The efficacy of Mobocertinib

The basis for the approval of Mobocertinib is based on a Phase I/II clinical study (NCT02716116). 114 patients who had previously received platinum-containing chemotherapy [i.e., platinum-based treatment population (PPP), including the dose escalation study (n=6), extended cohort (n=22), and EXCLAIM extended cohort (n=86)] were combined for analysis. The treatment regimen for the PPP population was Mobocertinib 160 mg once a day (35% of patients had baseline with brain metastasis, 59% had previously received ≥ second-line treatment, and 43% had previously received immunotherapy).

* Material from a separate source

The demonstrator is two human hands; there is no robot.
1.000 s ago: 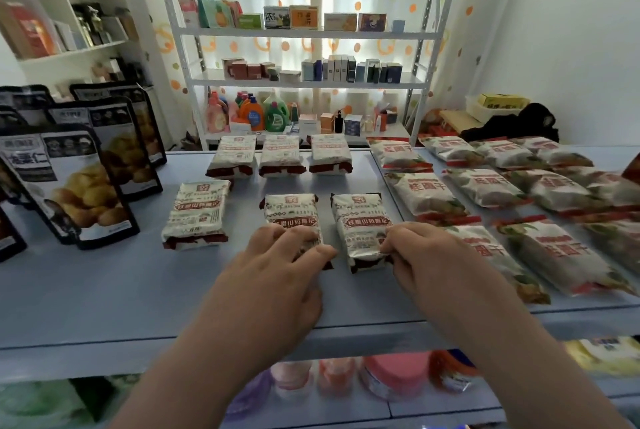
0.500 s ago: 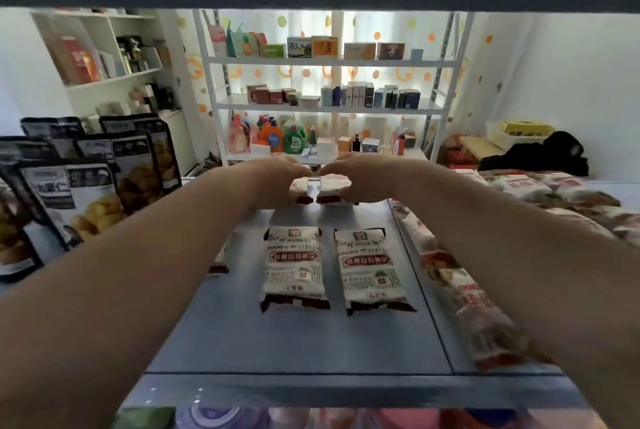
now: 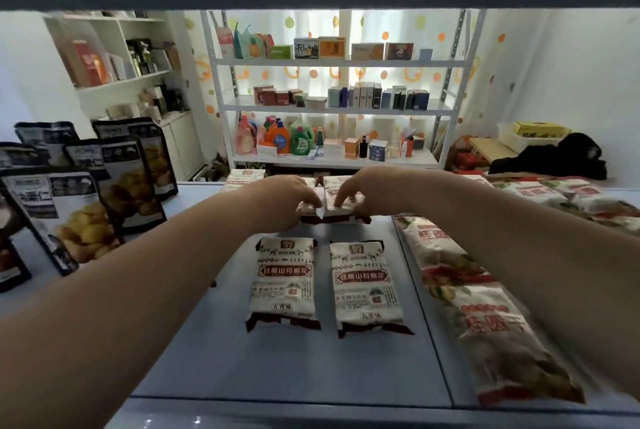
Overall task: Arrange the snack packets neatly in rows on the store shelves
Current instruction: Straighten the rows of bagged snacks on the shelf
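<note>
Both arms reach deep across the grey shelf [image 3: 207, 352]. The left hand [image 3: 284, 196] lies palm down on a back-row packet [image 3: 309, 215], fingers curled over its near end; the right hand [image 3: 367, 193], just beside it, presses bent fingertips [image 3: 341, 200] onto the neighbouring packet [image 3: 343, 212]. Whether either hand actually grips is hard to tell. Nearer than the hands, two white packets [image 3: 283, 281] [image 3: 366, 286] lie flat side by side, with longer packets [image 3: 498, 335] under the right forearm.
</note>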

The main study endpoints showed that the ORR confirmed by the Independent Review Committee (IRC) was 28% (32/114), and the ORR confirmed by the investigator (INV) was 35% (40/114); the median duration of response (DOR) for IRC was 17.5 months, and the DOR assessed by INV was 11.2 months; the DCR confirmed by INV and IRC were 78% (89/114); the median PFS confirmed by IRC was 7.3 months and the median OS was 24.0 months.

The safety of Mobocertinib

Mobocertinib safety is consistent with the known EGFR-TKI toxicity characteristics, characterized by gastrointestinal and dermal mucosal adverse events (AEs) [1]. Almost all patients had any treatment-related AEs, the top three were diarrhea (91%), rash (45%), and dextrositis (38%). The incidence of any grade ≥3 AE associated with treatment was 47%, and the incidence of AEs resulting in a reduction or discontinuation was 25% and 17%, respectively. 

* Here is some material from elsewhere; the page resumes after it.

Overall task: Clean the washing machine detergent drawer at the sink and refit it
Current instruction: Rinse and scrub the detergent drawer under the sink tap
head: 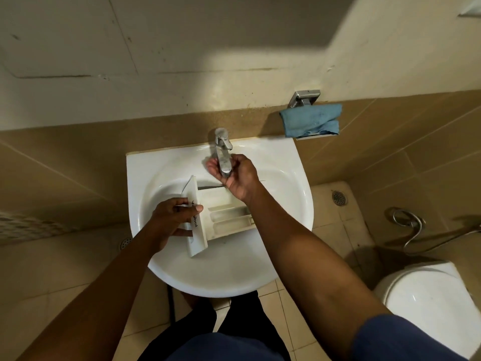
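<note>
The white detergent drawer [223,214] lies in the basin of the white sink [289,162], its front panel to the left and its grimy compartments facing up. My left hand [171,220] grips the front panel. My right hand [234,175] is wrapped around the spout of the chrome tap [221,144] from below, above the drawer's far end. No water is visible running.
A blue cloth [312,119] hangs on a metal wall holder right of the tap. A white toilet [429,295] stands at the lower right, with a spray hose [413,227] and a floor drain [339,197] behind it. Tiled walls close in on both sides.
</note>
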Action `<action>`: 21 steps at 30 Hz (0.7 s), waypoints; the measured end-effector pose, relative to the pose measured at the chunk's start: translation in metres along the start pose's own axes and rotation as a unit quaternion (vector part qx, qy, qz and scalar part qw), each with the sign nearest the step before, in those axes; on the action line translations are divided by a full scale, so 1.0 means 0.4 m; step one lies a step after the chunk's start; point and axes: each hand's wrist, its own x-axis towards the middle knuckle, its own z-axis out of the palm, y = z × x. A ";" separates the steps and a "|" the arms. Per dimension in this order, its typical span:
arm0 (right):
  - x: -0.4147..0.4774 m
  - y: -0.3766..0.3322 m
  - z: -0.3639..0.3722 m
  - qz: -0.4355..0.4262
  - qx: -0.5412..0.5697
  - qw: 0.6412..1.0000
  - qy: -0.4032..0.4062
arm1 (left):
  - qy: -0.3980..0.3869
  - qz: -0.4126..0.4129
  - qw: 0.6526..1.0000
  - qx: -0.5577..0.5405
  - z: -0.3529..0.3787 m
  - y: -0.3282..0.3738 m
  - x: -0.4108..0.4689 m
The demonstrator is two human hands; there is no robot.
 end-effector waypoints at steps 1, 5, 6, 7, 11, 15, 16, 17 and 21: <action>0.009 -0.001 0.001 -0.004 -0.002 1.000 0.014 | -0.002 0.000 1.000 -0.005 0.000 -0.001 -0.001; 0.014 0.021 -0.013 -0.019 -0.126 0.991 0.048 | -0.006 -0.006 1.000 -0.022 0.001 0.000 -0.002; 0.006 0.034 -0.026 -0.011 -0.172 0.983 0.058 | -0.007 -0.007 1.000 -0.025 0.001 0.000 -0.002; -0.011 0.050 -0.037 -0.010 -0.216 0.974 0.066 | -0.006 -0.007 1.000 -0.026 0.001 0.000 -0.002; -0.105 0.160 -0.063 -0.081 -0.354 0.931 -0.023 | -0.001 -0.005 1.000 -0.029 0.001 -0.007 0.004; -0.205 0.221 -0.100 -0.153 -0.515 0.840 -0.082 | -0.004 0.005 1.000 -0.030 0.003 -0.008 0.003; -0.236 0.215 -0.116 -0.160 -0.583 0.789 -0.108 | -0.004 0.008 0.999 -0.030 0.004 -0.007 0.001; -0.259 0.208 -0.141 -0.171 -0.649 0.728 -0.141 | -0.003 0.011 0.999 -0.031 0.004 -0.006 -0.001; -0.258 0.149 -0.256 -0.228 -0.813 0.494 -0.208 | -0.004 0.008 0.999 -0.036 0.003 -0.002 -0.006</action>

The most common AEs that lead to discontinuation include diarrhea (4%), nausea (4%), vomiting (2%), loss of appetite (2%), and stomatitis (2%). The ORR (21%, n=29) in patients who decreased due to AE was lower than those who did not decrease due to AE (31%, n=85), and the median DOR (5.7 months vs 17.5 months) and median PFS were shorter (5.9 months vs 7.3 months). This highlights the importance of early identification and active management of gastrointestinal and skin-related toxic reactions during Mobocertinib treatment.

Mobocertinib is an oral targeted drug designed for non-small cell lung cancer with EGFR exon 20 insertion mutations. Its unique irreversible binding mechanism makes it have higher affinity and longer-lasting inhibitory ability of kinase activity, thereby improving the therapeutic effect. 

The approval of Mobocertinib provides patients with a new treatment option that is expected to improve the quality of life of patients, marking a new era of targeted therapy for lung cancer patients with exon insertion mutations in EGFR No. 20 in China.